I really threw myself into it and I was still terrible. I’ve done a lot of improvisation on other people’s shows and on my own show and it’s just about taking a leap of faith.

It’s the same as the way you write comedy, which is to switch off and let your subconscious take over. It might work, or it might not, but that’s the joy of it.

 

You did the show four weeks after having a testicle removed after being diagnosed with testicular cancer. Did you feel okay?

I was fine, really. Luckily there wasn't too much action involved in the tasks and I was just about okay to do it.

I don’t want to say it would have been the worst thing about the operation but if I’d not got to do Taskmaster, which for a while I thought might be the case, it would have been terrible.

I was meant to be doing Taskmaster a week after the operation and obviously that wouldn't have worked out so we pushed the dates back and I did it three weeks after.

Officially it should have been four weeks after the operation and I wasn’t supposed to lift anything but I wasn’t really required to lift anything hugely heavy.

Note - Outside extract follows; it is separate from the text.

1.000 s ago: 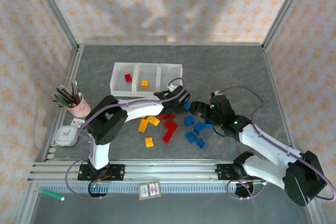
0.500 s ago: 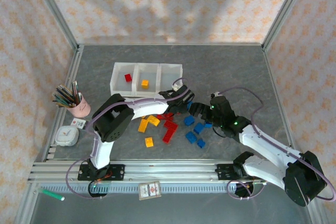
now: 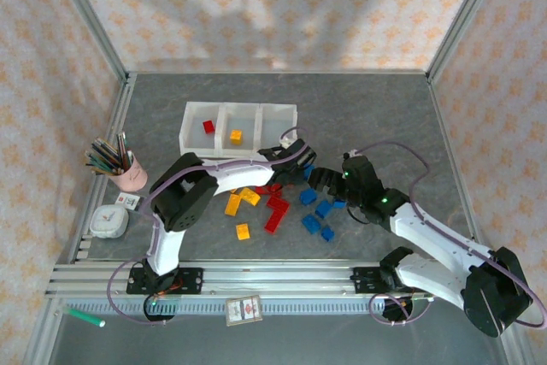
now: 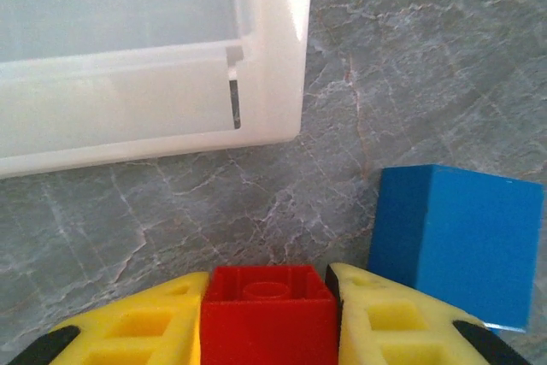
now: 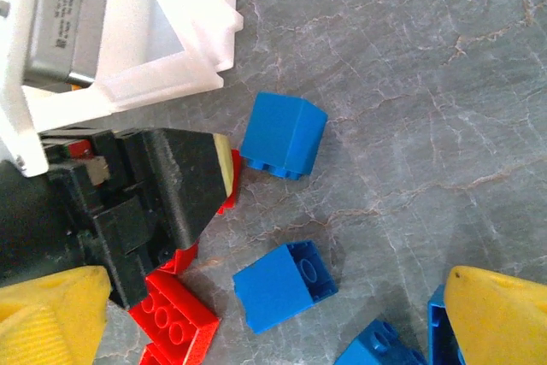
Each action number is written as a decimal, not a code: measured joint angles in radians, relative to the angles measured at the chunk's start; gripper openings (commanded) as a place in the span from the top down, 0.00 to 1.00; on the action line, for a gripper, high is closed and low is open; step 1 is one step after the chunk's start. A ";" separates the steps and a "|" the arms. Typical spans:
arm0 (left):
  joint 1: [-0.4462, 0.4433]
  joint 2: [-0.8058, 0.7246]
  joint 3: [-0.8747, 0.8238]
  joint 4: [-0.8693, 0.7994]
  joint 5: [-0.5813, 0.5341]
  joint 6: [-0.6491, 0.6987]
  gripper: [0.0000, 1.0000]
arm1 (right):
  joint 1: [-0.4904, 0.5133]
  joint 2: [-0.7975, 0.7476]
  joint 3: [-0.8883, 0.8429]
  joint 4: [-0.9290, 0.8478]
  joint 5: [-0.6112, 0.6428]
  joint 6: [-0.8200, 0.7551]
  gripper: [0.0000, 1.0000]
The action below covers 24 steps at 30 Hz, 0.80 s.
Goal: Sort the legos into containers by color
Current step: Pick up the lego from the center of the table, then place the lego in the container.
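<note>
My left gripper (image 3: 297, 167) is low on the table by the pile's far edge, shut on a small red lego (image 4: 267, 314) pinched between its yellow fingers (image 4: 145, 326). A blue lego (image 4: 453, 241) sits just right of it, and the containers' right corner (image 4: 265, 83) lies ahead. The containers (image 3: 184, 130) hold one red lego (image 3: 208, 126) on the left and one yellow lego (image 3: 236, 136) in the middle. My right gripper (image 5: 273, 318) hangs open above loose blue legos (image 5: 285, 286), facing the left gripper (image 5: 175, 185).
Loose yellow legos (image 3: 242, 200), red legos (image 3: 275, 211) and blue legos (image 3: 316, 213) lie between the arms. A pink cup of pencils (image 3: 124, 173) and a white device (image 3: 108, 222) stand at the left edge. A green marker (image 3: 85, 316) lies past the front rail.
The left arm reached right from the containers' corner to the pile's far edge, and its jaws closed onto the red lego. The right arm has hardly moved.
</note>
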 measured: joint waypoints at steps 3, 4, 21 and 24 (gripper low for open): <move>0.000 -0.109 -0.053 -0.012 -0.024 -0.003 0.66 | 0.000 0.000 0.039 -0.016 -0.007 -0.011 0.00; 0.000 -0.145 -0.065 -0.015 -0.033 -0.004 0.66 | 0.000 0.001 0.051 -0.016 -0.011 -0.015 0.00; 0.431 -0.570 -0.272 -0.004 -0.185 0.047 0.66 | 0.189 0.367 0.329 0.139 -0.072 -0.024 0.00; 0.521 -0.541 -0.270 0.040 -0.174 0.069 0.66 | 0.207 0.442 0.381 0.173 -0.080 -0.024 0.00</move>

As long as I wasn’t going on any bicycles, I was given permission to do it.

I was a little bit unsteady on my feet still but the crew were helpful.

 

Did you take advantage of Alex and use him as a prop?

I don’t think I realised in the series that it’s fun to dress him up as a prop.

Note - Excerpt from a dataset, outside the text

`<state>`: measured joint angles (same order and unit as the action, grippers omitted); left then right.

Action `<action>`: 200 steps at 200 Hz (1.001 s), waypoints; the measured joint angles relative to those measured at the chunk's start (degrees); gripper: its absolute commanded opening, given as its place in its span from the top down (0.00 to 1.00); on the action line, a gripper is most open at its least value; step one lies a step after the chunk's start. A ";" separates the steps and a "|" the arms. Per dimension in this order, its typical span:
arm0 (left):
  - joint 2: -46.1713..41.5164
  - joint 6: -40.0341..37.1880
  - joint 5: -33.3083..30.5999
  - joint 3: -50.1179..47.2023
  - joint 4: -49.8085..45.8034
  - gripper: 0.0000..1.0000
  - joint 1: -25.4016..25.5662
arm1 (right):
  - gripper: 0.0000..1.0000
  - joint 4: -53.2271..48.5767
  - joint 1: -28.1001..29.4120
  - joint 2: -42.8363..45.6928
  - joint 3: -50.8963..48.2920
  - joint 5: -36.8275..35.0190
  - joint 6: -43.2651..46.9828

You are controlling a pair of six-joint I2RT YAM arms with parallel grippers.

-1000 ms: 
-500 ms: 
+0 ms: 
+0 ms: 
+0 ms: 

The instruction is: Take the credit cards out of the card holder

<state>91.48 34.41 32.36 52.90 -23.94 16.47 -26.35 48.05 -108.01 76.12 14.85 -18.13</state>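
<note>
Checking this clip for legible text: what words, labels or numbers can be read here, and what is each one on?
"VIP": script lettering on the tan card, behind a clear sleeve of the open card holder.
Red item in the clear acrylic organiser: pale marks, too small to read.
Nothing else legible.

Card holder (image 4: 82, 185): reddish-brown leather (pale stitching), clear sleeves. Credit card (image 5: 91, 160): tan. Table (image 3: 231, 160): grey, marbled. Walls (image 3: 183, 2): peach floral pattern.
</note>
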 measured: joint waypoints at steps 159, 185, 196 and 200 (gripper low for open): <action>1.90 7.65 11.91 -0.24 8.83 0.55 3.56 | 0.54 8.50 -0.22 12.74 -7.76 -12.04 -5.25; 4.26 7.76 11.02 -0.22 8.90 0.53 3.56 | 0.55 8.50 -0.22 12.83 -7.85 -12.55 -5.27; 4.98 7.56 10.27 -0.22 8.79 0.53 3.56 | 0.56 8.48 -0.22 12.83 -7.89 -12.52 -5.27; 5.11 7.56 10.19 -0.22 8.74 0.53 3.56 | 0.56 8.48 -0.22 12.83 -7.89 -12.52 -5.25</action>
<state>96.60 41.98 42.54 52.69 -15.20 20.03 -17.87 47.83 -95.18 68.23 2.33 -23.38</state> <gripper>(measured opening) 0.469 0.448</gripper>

Also I think it's nice to get a little bit of revenge because, as charming and as innocent as he appears, he’s the guy who’s pulling all the strings.

So it did feel quite cathartic to throw paint at him and say, “That’s for all the awful things you put me through.”

 

Greg recently said he could never do a task, even for a charity sketch, because he’d be too good. Do you think that’s true?

That's the thing: he can never do it. I was talking to David Mitchell about that on my podcast. He was saying, “People think I'll be amazing and clever so all that can happen is that I can humiliate myself and dissuade them of that.”

I don’t think Greg could do the task because it would undermine his authority to too great an extent, unless it was the last ever episode.

I think he’d be very, very funny and he’s such an unusual shape that I think you’d get a lot of humour out of that. But I don't think he would be good at it.